The Census Bureau report maps out housing in each phase, from authorization to completion. Housing units authorized, but not started, fell in January from December, with the report showing a 3.8 percent drop nationally. Every region showed a percentage drop, except the Northeast, which boasted a 2.1 percent increase. Compared to January of last year though, the national average rose by 7.9 percent.
For housing units under construction, the national average increased by 1.2 percent from December, and 8.7 percent from last January. Regionally, they increased or held steady also, with the Northeast and South showing the largest increases, 1.2 percent and 2.1 percent, respectively. The West only rose by 0.5 percent and the Midwest held steady.
For housing units completed, the national average rose by 1.1 percent from December, and 4.7 percent from last January, but regionally, the percentage changes varied dramatically.

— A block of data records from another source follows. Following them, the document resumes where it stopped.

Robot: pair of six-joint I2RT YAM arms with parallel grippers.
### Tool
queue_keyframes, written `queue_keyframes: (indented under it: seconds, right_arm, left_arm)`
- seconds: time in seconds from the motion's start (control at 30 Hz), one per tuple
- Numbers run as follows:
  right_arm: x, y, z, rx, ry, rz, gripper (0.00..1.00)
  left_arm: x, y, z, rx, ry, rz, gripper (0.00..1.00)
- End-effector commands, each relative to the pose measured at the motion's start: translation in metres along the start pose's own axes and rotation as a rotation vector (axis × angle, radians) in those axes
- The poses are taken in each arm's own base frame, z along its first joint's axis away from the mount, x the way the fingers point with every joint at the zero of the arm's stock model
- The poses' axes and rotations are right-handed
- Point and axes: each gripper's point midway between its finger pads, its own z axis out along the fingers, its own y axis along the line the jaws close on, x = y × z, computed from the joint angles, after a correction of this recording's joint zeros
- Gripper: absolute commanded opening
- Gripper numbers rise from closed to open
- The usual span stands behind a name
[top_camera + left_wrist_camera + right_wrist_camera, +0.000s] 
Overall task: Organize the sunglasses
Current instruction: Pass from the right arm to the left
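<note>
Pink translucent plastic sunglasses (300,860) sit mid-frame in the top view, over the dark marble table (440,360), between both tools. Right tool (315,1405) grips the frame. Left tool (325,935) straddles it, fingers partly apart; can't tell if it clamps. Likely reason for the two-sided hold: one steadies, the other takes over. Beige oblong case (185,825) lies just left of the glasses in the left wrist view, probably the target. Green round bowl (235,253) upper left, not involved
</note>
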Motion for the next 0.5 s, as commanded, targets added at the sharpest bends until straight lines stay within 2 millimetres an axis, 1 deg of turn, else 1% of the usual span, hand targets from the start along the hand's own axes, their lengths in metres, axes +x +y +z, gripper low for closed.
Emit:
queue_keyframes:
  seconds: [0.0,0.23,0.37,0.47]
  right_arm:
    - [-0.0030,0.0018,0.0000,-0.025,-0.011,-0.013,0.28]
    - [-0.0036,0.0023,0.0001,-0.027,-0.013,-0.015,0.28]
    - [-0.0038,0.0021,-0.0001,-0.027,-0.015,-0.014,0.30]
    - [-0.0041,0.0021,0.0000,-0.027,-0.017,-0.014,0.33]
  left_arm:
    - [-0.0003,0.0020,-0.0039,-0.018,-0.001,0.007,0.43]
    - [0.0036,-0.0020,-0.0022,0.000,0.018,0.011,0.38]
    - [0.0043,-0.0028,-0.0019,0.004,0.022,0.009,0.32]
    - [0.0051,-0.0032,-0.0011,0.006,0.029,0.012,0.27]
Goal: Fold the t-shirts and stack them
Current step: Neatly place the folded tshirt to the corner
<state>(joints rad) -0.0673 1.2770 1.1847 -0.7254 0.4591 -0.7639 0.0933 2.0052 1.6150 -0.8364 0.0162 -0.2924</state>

In the Midwest, housing completions rose by 6.4 percent from December; the South rose by 3.1 percent; the West dropped by 1.6 percent; and the Northeast dropped by 11.9 percent.
In testimony given to the U.S. Congress on housing starts, Federal Reserve Board Chairman, Ben. S. Bernanke said that several indicators point to the slowing of the housing market, and that it is consistent with the solid growth of the country's overall economic activity.
"However," he continued, "given the substantial gains in housing prices and the high levels of home construction activity over the past several years, prices and construction could decelerate more rapidly than currently seems likely."
Bernanke also mentioned real estate as a key development in 2005, and looked at the implications of that, saying that the financial market conditions are consistent with moderation in housing activity, but that low mortgage rates, expanding payrolls and incomes, and the need to rebuild after the hurricanes will support the housing market.
"At this point, a leveling out or a modest softening of housing activity seems more likely than a sharp contraction, although significant uncertainty attends the outlook for home prices and construction," added Bernanke.
He concluded by saying that the Federal Reserve will watch the sector closely.